The Laboratory Findings section of W and C underestimate the potential of lab methods for increasing the precision of diagnoses when they say, “laboratory assessment instruments are useful in exploring and perhaps documenting neuropsychological correlates but not necessarily in validating a neuropsychological model for their etiology or perhaps even their pathology” (Citations elided, but let me know if you want them). Here I looked at the publication date of this article: 2000. I think this description of lab limitations is dated. DSM-V will be forced to reckon with reams of neuropsychological correlate research, and I hope—not naively, right?—that by DSM-VI EEG and imaging will have become valid, economical and precise ways of diagnosing.

W and C’s sections “Boundary with Normality,” and “Differentiation among Disorders,” are very much in dialogue with Persons, who totally succeeded in convincing me to design research targeting psychological phenomena and not diagnoses. (Thank you so much Amori Mikami and Lab for collecting a community sample for the school study!) I hope that Persons has published or is working on a parallel paper on discussing psychological phenomena versus psychiatric diagnoses in clinical practice.

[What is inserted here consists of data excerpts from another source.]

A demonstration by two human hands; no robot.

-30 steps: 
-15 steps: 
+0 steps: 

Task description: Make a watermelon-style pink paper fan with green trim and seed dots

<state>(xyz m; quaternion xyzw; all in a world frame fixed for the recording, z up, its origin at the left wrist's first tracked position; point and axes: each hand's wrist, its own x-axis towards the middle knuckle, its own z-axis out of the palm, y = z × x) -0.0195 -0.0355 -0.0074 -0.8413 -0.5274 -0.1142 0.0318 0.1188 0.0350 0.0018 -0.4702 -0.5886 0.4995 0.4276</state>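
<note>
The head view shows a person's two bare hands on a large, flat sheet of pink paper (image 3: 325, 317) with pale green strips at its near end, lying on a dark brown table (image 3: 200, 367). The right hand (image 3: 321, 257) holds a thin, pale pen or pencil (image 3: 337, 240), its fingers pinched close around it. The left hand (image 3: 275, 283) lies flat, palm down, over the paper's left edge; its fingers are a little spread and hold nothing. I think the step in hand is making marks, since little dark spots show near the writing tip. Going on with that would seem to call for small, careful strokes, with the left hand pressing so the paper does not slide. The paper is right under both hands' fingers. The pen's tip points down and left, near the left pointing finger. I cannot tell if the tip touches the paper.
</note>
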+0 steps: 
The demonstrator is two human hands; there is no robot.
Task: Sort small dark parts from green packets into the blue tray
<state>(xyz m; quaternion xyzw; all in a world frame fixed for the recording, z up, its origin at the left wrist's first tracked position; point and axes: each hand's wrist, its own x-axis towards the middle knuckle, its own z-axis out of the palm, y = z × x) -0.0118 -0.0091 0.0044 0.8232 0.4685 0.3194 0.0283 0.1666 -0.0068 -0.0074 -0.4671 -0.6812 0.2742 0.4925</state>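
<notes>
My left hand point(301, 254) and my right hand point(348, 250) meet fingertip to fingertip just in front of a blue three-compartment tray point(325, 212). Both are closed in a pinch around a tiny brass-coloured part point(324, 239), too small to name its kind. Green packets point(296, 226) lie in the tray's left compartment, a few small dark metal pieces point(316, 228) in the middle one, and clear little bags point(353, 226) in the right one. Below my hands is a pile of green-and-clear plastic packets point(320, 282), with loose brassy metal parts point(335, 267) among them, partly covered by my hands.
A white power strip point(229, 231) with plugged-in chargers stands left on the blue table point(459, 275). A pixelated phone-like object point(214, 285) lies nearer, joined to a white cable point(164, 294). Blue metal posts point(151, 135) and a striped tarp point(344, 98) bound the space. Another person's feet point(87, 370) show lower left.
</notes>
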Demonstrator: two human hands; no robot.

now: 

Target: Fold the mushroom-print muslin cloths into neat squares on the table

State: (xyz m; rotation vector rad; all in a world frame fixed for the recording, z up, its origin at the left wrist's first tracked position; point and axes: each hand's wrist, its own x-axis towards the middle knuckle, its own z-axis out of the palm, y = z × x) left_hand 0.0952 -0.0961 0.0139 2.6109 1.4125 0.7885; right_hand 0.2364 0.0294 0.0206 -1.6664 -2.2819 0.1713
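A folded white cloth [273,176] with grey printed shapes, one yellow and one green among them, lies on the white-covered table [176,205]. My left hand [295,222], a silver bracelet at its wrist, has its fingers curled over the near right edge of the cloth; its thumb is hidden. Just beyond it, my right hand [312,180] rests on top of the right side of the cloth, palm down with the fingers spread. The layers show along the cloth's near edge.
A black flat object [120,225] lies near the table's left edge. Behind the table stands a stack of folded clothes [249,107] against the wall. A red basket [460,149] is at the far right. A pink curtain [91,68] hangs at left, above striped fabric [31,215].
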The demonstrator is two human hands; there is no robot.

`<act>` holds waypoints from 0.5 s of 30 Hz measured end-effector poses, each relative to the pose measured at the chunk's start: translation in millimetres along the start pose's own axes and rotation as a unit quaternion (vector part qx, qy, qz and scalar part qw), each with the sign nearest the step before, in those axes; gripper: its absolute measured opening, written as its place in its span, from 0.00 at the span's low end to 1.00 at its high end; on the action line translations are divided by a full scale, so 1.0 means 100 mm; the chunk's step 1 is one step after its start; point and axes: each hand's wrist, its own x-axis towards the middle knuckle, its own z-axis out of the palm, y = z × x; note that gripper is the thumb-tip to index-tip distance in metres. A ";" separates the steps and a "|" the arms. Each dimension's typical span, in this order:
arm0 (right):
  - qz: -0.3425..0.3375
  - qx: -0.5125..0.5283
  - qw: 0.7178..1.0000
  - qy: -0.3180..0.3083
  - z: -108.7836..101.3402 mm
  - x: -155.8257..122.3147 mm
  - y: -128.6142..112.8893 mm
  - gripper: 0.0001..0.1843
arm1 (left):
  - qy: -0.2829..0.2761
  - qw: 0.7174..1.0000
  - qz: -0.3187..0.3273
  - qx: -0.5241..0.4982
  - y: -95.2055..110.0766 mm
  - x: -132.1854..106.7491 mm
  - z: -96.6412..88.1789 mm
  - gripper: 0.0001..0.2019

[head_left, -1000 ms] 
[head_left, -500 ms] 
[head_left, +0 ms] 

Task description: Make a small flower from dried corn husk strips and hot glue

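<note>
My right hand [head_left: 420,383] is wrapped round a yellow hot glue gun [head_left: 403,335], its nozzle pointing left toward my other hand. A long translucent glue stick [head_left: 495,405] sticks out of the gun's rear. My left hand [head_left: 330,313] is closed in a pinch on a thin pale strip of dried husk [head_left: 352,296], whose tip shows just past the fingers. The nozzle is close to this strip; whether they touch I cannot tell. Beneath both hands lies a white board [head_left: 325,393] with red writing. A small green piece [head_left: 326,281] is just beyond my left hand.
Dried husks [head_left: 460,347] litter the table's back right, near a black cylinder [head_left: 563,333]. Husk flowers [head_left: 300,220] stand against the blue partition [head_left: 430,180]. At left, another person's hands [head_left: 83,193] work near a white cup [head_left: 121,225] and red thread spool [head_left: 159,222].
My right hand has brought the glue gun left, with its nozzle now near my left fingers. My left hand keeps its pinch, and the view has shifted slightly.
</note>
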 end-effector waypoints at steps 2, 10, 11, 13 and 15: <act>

When I taught teenagers with ADHD and learning disabilities, I struggled to have helpful conversations with my students about their diagnoses. There was a movement at my school to familiarize students with the names and symptoms associated with their diagnosis, and it had many good intentions: externalizing the shame that comes with being different and being at a “special school” for kids with learning disabilities; engaging the body of intervention research associated with a specific diagnosis; and a general ethic of being open and honest with students to model being open and honest with self. These are all merited in their own way and certainly well intentioned, but I found that asking a 15-year-old to talk with their teacher about his existential feelings associated with having ADHD was more than either of us handle. ADHD, even to somebody who experiences it everyday, is still an abstraction, a dozen pages in the DSM, that is very hard to link to the chaotic state of your backpack, or the forgotten commitments, or lost iPod. How can that conversation not be reductive, overwhelming, depersonalizing? More than anything, though, it just felt so impractical, like it was taking time from devising and practicing strategies for organizing your backpack, reminding yourself of commitments, and hanging on to your iPod.

Also, getting diagnosed with anything still seems like the privilege of a minority lucky enough to have access to affordable mental heath care. Research that emphasizes symptoms and real problems people have (with or without psychopathology: see continuum discussions in both articles) will find a larger and more receptive audience. Dissemination of research is beyond the scope of this entry, but Persons, Widiger, and Clark all offer a beginner psychologist great tips for thinking about and doing research that expands our field’s sphere of influence with relevance, integrity and purpose.